**TASK ITEM**
Using the data below, return the stretch from the line that contains "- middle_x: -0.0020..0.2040" through the line that contains "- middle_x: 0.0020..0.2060", both included, exactly as it stands and nothing beyond it.

---------- INFORMATION SHOWN ----------

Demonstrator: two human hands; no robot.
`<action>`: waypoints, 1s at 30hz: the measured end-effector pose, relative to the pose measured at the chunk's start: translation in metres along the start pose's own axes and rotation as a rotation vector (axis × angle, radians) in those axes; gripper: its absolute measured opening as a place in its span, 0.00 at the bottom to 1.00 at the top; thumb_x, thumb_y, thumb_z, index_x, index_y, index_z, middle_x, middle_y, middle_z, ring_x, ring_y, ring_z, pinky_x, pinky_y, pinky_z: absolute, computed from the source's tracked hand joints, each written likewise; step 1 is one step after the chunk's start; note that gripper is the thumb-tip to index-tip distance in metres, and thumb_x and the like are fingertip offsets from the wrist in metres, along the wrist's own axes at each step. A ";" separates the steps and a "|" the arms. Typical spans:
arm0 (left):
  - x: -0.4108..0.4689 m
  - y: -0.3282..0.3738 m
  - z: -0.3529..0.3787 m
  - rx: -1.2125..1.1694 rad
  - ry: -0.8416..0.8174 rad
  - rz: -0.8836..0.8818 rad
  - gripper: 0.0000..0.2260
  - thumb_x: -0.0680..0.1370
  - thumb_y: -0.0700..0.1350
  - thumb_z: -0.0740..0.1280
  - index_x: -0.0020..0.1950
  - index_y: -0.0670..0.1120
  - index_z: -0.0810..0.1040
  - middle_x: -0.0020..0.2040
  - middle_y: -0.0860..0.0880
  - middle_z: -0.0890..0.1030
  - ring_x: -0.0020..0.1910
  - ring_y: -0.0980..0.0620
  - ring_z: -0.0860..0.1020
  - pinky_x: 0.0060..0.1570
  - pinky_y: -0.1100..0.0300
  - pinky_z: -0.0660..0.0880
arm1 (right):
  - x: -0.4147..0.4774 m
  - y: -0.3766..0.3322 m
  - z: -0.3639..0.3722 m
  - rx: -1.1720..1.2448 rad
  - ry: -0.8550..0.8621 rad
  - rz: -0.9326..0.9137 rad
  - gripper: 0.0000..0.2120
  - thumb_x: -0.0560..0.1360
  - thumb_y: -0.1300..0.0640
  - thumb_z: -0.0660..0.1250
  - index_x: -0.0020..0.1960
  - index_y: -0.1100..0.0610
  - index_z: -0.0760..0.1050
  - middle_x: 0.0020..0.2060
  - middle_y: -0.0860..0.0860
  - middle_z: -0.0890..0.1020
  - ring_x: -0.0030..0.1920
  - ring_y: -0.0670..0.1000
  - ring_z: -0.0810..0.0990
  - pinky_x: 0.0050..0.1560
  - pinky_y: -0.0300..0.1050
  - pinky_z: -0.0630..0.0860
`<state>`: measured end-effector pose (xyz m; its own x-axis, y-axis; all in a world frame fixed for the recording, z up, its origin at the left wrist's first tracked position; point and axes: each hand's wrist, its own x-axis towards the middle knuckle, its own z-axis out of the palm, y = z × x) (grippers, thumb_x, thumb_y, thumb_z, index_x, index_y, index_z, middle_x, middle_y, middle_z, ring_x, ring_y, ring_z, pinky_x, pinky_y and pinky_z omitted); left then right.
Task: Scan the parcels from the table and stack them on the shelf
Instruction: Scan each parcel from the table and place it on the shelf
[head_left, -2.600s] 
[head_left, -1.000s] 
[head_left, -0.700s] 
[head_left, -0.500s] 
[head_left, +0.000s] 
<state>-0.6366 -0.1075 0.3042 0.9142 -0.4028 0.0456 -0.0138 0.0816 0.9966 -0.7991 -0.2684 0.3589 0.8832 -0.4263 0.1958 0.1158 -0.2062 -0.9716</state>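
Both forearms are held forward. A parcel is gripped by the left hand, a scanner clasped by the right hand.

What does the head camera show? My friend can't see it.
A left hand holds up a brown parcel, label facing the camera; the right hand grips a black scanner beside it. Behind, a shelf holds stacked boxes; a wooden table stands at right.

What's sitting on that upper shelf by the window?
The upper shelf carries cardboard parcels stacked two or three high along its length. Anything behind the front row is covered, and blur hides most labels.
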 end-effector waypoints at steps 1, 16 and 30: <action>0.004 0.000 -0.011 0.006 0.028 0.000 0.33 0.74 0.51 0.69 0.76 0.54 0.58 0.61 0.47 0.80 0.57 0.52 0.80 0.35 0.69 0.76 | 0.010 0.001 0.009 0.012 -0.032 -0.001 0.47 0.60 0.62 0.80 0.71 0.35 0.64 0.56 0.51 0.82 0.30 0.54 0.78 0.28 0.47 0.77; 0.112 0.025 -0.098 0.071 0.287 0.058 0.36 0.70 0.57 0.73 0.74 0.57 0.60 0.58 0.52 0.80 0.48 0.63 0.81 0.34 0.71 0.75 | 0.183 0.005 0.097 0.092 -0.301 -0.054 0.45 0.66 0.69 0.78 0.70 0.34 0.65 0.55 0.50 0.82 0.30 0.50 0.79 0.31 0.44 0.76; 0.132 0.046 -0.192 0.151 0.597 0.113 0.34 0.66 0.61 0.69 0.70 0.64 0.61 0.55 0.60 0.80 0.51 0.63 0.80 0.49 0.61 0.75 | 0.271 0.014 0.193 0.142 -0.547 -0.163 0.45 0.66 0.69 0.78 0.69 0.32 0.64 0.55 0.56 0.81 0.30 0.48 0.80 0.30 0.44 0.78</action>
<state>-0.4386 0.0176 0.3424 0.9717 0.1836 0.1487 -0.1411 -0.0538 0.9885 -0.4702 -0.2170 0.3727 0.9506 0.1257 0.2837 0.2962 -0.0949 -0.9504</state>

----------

**YOUR RESPONSE**
  - middle_x: -0.0020..0.2040
  - middle_y: -0.0860..0.0880
  - middle_z: -0.0890..0.1030
  - ring_x: -0.0020..0.1910
  - ring_y: -0.0980..0.0620
  - ring_z: -0.0860..0.1020
  - pinky_x: 0.0060..0.1570
  - pinky_y: -0.1100..0.0300
  - pinky_z: -0.0660..0.0880
arm1 (right):
  - x: -0.4147..0.4774 m
  - y: -0.3766..0.3322 m
  - z: -0.3639..0.3722 m
  - rx: -1.1720..1.2448 rad
  - ry: -0.8550..0.8621 rad
  - rz: -0.9326..0.9137 rad
  - gripper: 0.0000..0.2120
  - thumb_x: -0.0560..0.1360
  - thumb_y: -0.1300..0.0640
  - thumb_z: -0.0660..0.1250
  - index_x: -0.0020..0.1960
  - index_y: -0.1100..0.0610
  - index_z: -0.0760..0.1050
  - middle_x: 0.0020..0.2060

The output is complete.